* **Task description**: Where an image appears in the data, omit it and reproduce the rest exactly.
########################################
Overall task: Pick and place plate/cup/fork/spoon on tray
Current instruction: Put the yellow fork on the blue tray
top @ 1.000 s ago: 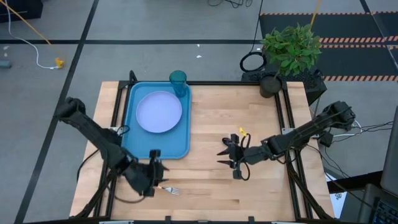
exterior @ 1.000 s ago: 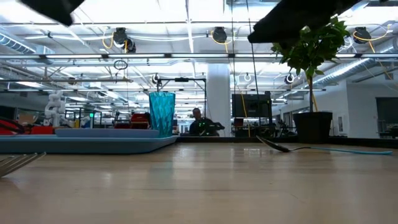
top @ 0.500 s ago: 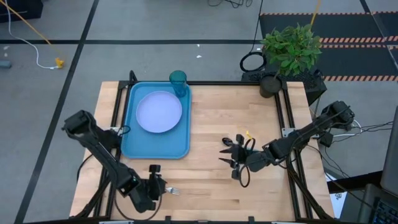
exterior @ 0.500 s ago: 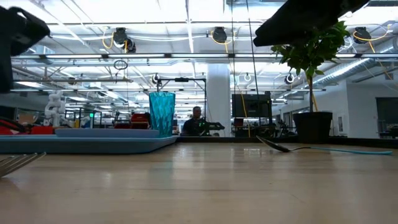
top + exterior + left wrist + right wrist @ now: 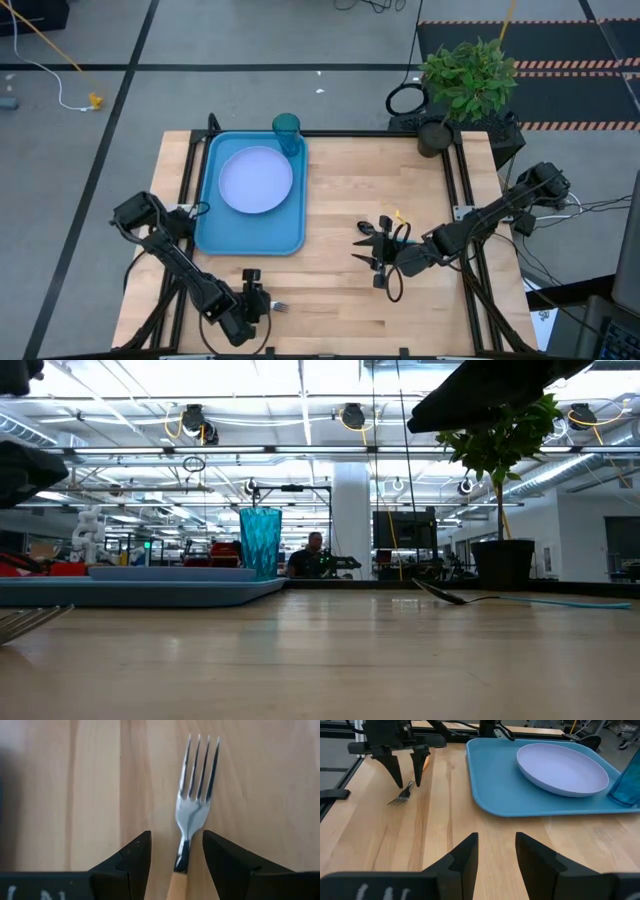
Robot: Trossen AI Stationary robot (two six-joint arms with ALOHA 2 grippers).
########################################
* **Exercise output**:
Overall task: Pick and place plate/cup/fork/spoon on tray
Current instruction: Put the yellow fork on the blue tray
top @ 1.000 s ago: 
exterior @ 1.000 s ago: 
top @ 0.500 s ago: 
exterior @ 0.500 s ago: 
top + exterior + left wrist + right wrist @ now: 
Robot: Trossen AI Stationary robot (two six-joint arms with ALOHA 2 grippers).

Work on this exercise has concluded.